━━━ DATA
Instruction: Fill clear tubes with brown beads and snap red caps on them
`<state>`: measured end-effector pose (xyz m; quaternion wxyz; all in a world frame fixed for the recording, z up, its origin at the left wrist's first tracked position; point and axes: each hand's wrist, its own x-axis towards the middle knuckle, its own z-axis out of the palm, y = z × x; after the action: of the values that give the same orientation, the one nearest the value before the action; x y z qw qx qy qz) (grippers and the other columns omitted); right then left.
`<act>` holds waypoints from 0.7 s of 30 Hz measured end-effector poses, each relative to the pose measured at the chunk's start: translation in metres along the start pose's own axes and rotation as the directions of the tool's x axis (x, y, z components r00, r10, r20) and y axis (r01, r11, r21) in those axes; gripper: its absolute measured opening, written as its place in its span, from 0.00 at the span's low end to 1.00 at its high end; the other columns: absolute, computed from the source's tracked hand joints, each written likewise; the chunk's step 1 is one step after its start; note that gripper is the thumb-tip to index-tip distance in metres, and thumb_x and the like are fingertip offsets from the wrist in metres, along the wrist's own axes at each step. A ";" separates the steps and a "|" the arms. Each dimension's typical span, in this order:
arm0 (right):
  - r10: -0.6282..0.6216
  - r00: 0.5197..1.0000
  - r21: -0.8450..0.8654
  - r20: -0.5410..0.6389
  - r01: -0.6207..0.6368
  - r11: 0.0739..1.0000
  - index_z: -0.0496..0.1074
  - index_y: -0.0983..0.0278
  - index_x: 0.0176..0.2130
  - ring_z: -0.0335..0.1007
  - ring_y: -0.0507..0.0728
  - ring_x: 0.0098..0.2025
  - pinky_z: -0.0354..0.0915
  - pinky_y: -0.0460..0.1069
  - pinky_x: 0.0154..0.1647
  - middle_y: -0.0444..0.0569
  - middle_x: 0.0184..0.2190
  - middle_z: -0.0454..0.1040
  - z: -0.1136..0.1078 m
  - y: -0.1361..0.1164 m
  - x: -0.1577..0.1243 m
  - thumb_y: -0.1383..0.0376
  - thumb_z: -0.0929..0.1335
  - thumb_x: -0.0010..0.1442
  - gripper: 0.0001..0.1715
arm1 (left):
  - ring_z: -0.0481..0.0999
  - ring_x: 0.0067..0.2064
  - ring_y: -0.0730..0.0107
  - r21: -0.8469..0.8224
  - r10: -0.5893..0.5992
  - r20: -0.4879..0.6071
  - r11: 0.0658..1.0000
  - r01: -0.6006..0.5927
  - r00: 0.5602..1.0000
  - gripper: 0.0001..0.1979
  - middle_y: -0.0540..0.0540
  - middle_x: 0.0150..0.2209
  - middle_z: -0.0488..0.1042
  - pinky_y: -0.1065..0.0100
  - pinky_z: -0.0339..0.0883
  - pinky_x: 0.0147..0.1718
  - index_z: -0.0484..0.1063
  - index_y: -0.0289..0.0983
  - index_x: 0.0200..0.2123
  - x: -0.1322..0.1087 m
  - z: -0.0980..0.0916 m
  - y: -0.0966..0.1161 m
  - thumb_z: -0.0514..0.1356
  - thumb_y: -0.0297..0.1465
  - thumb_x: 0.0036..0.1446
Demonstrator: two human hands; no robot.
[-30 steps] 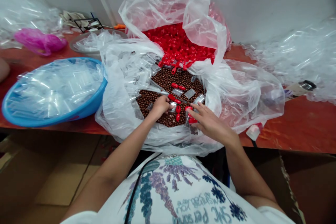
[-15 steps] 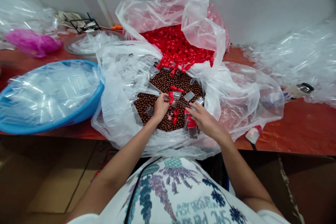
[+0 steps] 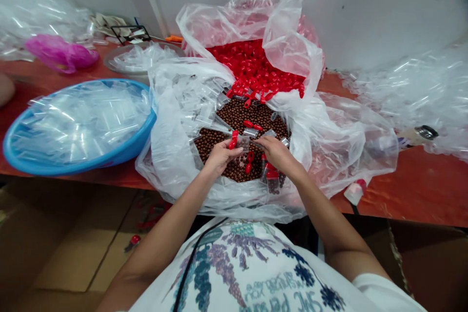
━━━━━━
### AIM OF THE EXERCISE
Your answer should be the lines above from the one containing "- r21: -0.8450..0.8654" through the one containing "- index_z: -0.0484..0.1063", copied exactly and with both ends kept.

### TASK ANSWER
  - r21: -0.8450..0.8654
  - r20: -0.5410..0.6389
  - r01: -0.6207..0.6368
  - r11: 0.0739..1.0000
  - index_z: -0.0496..0.1074
  - index_y: -0.0983..0.0278
  - index_x: 0.0176..0.2130
  - ring_z: -0.0335..0.1007
  - ring_y: -0.0507..0.0728
  - ring_x: 0.0098..0.2025
  - pinky_z: -0.0354..0.0915
  - pinky_y: -0.0460..0.1069
  - pinky_x: 0.0154..0.1647
  - middle_y: -0.0444..0.0569
  - middle_x: 0.0184..0.2190
  - middle_z: -0.0454..0.1040
  - z: -0.1136..0.1078 m
  - y: -0.1361..0.1164 m
  - x: -0.1577..0.1243 m
  - thumb_y: -0.1383..0.0376
  - thumb_z: -0.0929..0.1335
  - thumb_x: -0.0010..0.1442
  - gripper: 0.0001..0.1715
arm1 (left):
  - ring_z: -0.0481..0.0999
  - ring_x: 0.0067..0.2064
  - ring_y: -0.0730..0.0107
  - r21: -0.8469..0.8224
  - r10: -0.5893..0.5992
  - r20: -0.4879..0.6071
  - r11: 0.0658..1.0000
  - r01: -0.6006..0.5927
  - r00: 0.5602..1.0000
  - gripper: 0.0001..0.1979
  - middle_y: -0.0540..0.0540
  - middle_x: 0.0150..0.2209
  - middle_z: -0.0488..0.1042
  - pinky_y: -0.1065..0.0100
  - pinky_z: -0.0339..0.0883
  - pinky_x: 0.0147..0.1718
  - index_z: -0.0484..0.1063

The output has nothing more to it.